Future power systems will face more extreme operating condition scenarios, and system emergency dispatch will face more severe challenges. The use of distributed control is a well-designed way to handle this. It enables multi-energy complementation by means of autonomous communication, which greatly improves the flexibility of the grid.
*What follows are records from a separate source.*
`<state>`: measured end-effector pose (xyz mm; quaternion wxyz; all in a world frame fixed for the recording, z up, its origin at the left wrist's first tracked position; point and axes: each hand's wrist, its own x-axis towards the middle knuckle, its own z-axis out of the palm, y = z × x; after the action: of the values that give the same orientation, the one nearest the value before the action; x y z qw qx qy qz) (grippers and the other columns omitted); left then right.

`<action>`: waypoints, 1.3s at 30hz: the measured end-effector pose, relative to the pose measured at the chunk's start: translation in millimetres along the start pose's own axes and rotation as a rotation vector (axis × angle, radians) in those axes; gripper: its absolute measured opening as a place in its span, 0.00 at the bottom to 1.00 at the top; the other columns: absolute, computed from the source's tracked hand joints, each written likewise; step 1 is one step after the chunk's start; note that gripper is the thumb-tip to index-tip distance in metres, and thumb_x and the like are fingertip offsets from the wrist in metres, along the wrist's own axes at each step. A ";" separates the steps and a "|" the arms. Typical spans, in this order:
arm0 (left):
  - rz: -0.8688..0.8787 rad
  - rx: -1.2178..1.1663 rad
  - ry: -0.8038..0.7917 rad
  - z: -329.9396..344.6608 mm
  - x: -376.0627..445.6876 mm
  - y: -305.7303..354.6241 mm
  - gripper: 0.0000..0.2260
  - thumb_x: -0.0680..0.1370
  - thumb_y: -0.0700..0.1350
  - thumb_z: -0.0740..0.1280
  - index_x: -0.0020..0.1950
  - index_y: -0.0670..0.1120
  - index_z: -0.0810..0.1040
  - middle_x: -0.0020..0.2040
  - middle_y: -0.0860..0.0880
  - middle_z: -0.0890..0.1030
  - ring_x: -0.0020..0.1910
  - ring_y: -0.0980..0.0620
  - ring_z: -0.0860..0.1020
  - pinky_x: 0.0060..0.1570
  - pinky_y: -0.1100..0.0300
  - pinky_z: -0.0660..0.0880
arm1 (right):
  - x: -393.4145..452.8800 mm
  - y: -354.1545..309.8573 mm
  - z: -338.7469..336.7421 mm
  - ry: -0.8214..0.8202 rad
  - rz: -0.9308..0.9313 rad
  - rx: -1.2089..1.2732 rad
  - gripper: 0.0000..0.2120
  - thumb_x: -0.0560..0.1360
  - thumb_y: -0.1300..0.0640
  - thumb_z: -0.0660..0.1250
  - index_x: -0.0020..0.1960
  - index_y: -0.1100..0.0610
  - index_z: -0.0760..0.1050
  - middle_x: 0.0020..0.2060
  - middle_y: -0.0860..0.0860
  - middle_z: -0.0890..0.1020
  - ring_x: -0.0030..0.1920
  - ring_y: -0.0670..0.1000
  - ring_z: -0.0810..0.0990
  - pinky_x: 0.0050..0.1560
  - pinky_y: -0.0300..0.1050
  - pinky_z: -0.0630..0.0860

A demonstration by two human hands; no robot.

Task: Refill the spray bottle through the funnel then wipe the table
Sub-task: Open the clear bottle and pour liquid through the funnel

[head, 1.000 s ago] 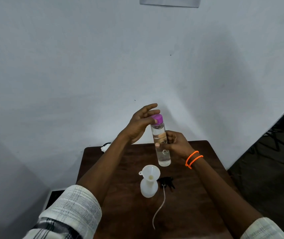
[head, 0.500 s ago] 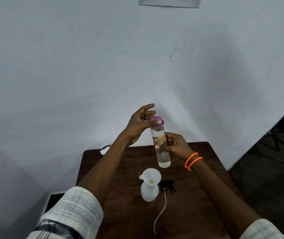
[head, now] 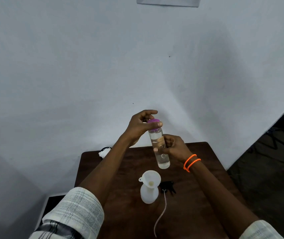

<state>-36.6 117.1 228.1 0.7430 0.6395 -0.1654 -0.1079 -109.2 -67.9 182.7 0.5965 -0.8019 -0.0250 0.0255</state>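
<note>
I saw a dark brown wooden surface [head: 198, 195] filling the lower centre of the frame, pushed against a plain white wall [head: 86, 66] that took up the whole upper part. A pale rectangular panel [head: 168, 1] was cut off by the top edge. At the right edge the room fell away into dark floor, with some thin black stand legs [head: 275, 140] that I could not make out further.

Above the surface, near the frame's centre, my right hand [head: 174, 148] gripped the middle of a clear water bottle [head: 160, 149], its fingers wrapped round the body; two orange bracelets [head: 191, 162] sat on that wrist. The bottle stood almost upright in the air and held clear liquid most of the way up. My left hand [head: 142, 126] was closed over its purple cap [head: 153, 124], thumb and fingers pinching the rim.

Below, a white spray bottle [head: 149, 194] stood on the surface with a white funnel [head: 149, 177] seated in its neck; I could not tell how much it contained. Just right of it lay the black spray head [head: 168, 187], its thin tube [head: 160, 216] trailing toward the bottom edge. A small white and black item [head: 105, 151], too unclear to name, sat at the surface's far left corner.
</note>
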 end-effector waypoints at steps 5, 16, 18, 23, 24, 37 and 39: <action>-0.077 -0.136 -0.226 -9.9 -0.2 -7.2 0.25 0.73 0.28 0.71 0.70 0.37 0.76 0.67 0.39 0.80 0.65 0.43 0.79 0.64 0.51 0.76 | -0.5 -0.6 -1.8 0.000 0.012 0.011 0.17 0.66 0.63 0.81 0.54 0.59 0.83 0.47 0.54 0.88 0.49 0.55 0.87 0.57 0.56 0.82; -0.081 0.106 -0.137 5.4 -2.3 -5.1 0.22 0.69 0.50 0.77 0.62 0.49 0.79 0.58 0.47 0.81 0.58 0.47 0.79 0.56 0.53 0.79 | -4.2 -2.9 1.5 0.018 -0.010 0.034 0.17 0.65 0.63 0.82 0.52 0.60 0.83 0.46 0.56 0.87 0.48 0.57 0.87 0.55 0.56 0.82; -0.105 0.003 -0.200 3.6 -2.8 -2.9 0.25 0.71 0.40 0.71 0.68 0.46 0.77 0.66 0.44 0.80 0.67 0.45 0.78 0.63 0.50 0.77 | -5.1 -4.7 0.5 0.025 -0.015 0.046 0.18 0.65 0.65 0.81 0.53 0.60 0.83 0.46 0.55 0.88 0.48 0.56 0.87 0.55 0.54 0.83; -0.011 0.148 -0.045 3.9 -9.3 1.0 0.26 0.70 0.40 0.81 0.67 0.49 0.80 0.56 0.47 0.86 0.57 0.48 0.84 0.63 0.46 0.80 | -8.9 -7.4 -3.5 0.039 0.002 0.074 0.17 0.65 0.66 0.80 0.53 0.60 0.83 0.47 0.56 0.87 0.49 0.57 0.87 0.55 0.54 0.83; 0.003 0.191 0.018 5.5 -9.9 1.9 0.27 0.68 0.44 0.83 0.65 0.51 0.80 0.52 0.49 0.87 0.53 0.50 0.85 0.59 0.49 0.82 | -9.0 -7.4 -4.1 0.040 0.003 0.066 0.17 0.65 0.66 0.80 0.53 0.60 0.83 0.47 0.56 0.87 0.49 0.57 0.87 0.56 0.55 0.82; -0.038 0.116 -0.240 17.1 -14.4 3.5 0.28 0.74 0.37 0.70 0.74 0.49 0.73 0.69 0.47 0.79 0.68 0.48 0.77 0.67 0.52 0.76 | -17.7 -9.4 -1.0 0.046 -0.002 0.121 0.19 0.65 0.68 0.80 0.54 0.59 0.83 0.48 0.55 0.87 0.50 0.56 0.86 0.57 0.56 0.82; -0.021 0.085 -0.197 15.8 -15.7 2.5 0.25 0.74 0.34 0.72 0.71 0.47 0.77 0.65 0.47 0.82 0.66 0.47 0.79 0.68 0.48 0.76 | -19.0 -7.4 -1.7 0.053 0.004 0.133 0.19 0.64 0.68 0.80 0.54 0.60 0.83 0.48 0.57 0.87 0.50 0.58 0.86 0.58 0.58 0.81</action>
<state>-57.3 108.9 230.9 0.6942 0.6584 -0.2353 -0.1707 -128.1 -68.8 190.5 0.6487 -0.7610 -0.0056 0.0070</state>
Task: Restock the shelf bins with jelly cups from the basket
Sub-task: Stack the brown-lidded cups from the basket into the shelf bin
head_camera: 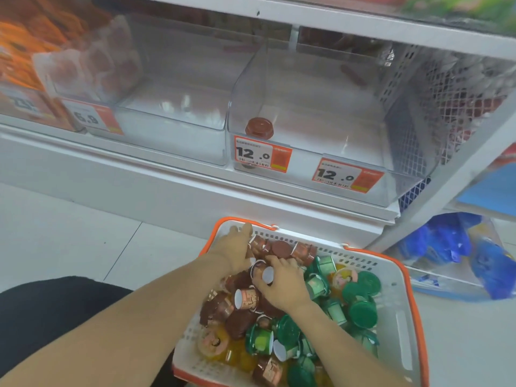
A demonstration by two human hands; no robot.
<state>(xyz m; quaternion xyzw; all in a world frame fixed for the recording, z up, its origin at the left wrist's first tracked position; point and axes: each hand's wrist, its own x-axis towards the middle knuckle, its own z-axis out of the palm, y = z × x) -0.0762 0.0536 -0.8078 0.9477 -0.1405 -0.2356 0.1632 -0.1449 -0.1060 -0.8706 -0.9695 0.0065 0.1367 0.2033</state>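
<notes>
Both hands are down in the basket (402, 311), which sits on the floor just below the shelf. Left hand (236, 251) reaches to the far corner, fingers curled among the brown jelly cups (258, 244); it appears to grip one or more, though the exact hold is hidden. Right hand (280, 286) is closed around a brown cup (262, 272), white base facing the camera. Basket holds brown, green (360, 312) and yellow cups, roughly sorted by colour. Only brown ones are being gathered, probably because the right-hand clear bin (307, 174), tagged 12.0, holds a single brown cup (259, 129) at its front left. The bin beside it (178, 118) looks empty. Judgement: early stage, picking up a handful per trip; loose cups may slip.
</notes>
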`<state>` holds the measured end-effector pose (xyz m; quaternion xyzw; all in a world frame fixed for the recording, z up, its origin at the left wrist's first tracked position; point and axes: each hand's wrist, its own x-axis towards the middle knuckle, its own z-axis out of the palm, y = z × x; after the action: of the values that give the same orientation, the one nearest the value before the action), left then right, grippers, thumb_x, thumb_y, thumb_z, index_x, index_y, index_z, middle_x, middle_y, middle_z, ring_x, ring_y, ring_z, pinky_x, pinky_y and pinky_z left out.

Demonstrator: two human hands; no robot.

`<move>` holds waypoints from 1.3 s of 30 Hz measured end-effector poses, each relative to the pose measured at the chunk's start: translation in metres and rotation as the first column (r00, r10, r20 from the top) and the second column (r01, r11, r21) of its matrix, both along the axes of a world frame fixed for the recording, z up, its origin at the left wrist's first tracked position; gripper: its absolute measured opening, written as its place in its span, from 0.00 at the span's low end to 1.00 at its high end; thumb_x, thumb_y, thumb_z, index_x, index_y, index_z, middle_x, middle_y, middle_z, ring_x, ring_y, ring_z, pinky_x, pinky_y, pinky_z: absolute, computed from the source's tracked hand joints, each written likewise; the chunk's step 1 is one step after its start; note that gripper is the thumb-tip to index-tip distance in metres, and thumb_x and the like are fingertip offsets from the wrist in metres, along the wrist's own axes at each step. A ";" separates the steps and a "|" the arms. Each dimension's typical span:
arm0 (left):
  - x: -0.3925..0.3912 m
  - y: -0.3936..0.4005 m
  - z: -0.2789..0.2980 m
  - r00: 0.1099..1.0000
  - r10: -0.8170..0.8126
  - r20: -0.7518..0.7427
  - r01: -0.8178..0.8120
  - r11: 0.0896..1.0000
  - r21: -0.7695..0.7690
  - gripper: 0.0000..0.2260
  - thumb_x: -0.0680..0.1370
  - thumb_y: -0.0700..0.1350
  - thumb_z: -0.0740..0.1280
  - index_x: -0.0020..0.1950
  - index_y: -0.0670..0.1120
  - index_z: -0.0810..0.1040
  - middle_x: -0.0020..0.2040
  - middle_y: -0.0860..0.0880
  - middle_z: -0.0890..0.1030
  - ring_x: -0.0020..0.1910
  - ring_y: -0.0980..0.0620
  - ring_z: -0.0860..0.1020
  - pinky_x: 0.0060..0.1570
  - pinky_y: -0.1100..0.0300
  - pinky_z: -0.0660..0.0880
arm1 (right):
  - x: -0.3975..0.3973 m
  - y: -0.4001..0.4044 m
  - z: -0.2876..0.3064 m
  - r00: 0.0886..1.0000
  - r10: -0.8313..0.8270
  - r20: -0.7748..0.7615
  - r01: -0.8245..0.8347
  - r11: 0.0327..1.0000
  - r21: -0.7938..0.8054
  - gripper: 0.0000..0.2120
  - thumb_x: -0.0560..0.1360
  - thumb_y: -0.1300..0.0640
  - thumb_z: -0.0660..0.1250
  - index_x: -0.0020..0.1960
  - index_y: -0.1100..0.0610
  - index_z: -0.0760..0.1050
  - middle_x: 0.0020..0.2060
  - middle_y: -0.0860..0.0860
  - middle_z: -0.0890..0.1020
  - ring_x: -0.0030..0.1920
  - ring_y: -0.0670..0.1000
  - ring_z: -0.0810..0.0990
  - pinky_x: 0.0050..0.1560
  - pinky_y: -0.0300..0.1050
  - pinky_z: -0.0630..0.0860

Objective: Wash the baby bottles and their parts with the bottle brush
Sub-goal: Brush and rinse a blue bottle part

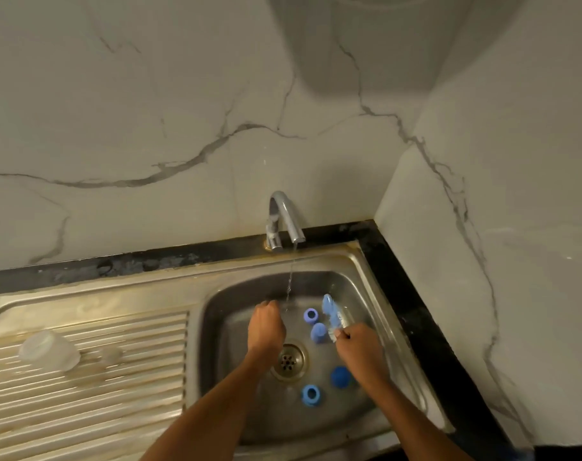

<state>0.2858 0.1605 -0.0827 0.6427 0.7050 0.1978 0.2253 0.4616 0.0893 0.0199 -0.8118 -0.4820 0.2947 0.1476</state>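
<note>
My right hand [359,344] grips the lower end of a blue bottle brush [330,311], whose head points up toward the back of the steel sink [376,294]. My left hand [266,329] reaches into the basin just left of the thin water stream [289,287]. Its fingers bend down out of sight, so anything in it is hidden. Several blue bottle parts lie in the basin: a ring [311,315], a cap [318,333], a darker round cap [340,376] and another ring [310,395]. A clear bottle [48,351] lies on its side on the drainboard.
The chrome tap [284,217] is running at the sink's back rim. The drain [288,360] sits between my forearms. A small clear part [109,354] rests on the ribbed drainboard [116,394]. Marble walls close in behind and on the right, with a black counter edge [416,311].
</note>
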 end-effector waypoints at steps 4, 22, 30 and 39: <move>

First, in the context of global energy conservation and emission reduction, this paper adopts the energy usage method of “renewable energy is the main source of energy, supplemented by thermal power and energy storage” to reduce the system abandoned wind (light) rate while supplementing the energy storage capacity. Second, a consensus algorithm is added to the system while considering the coordination between thermal units and energy storage. An “interface” for autonomous communication between thermal units and energy storage is created using the incremental cost of each agent. To address the recurring issue of power imbalance during emergency dispatch of the system, the consensus algorithm is enhanced so that the communication interval varies with the unit rate. This is based on the climbing characteristics of each thermal power unit. Finally, the effectiveness of the proposed method is verified in an IEEE-30 bus system.

Suggested Citation

  • Buxiang Zhou & Jiale Wu & Tianlei Zang & Yating Cai & Binjie Sun & Yiwei Qiu, 2023. "Emergency Dispatch Approach for Power Systems with Hybrid Energy Considering Thermal Power Unit Ramping," Energies, MDPI, vol. 16(10), pages 1-25, May.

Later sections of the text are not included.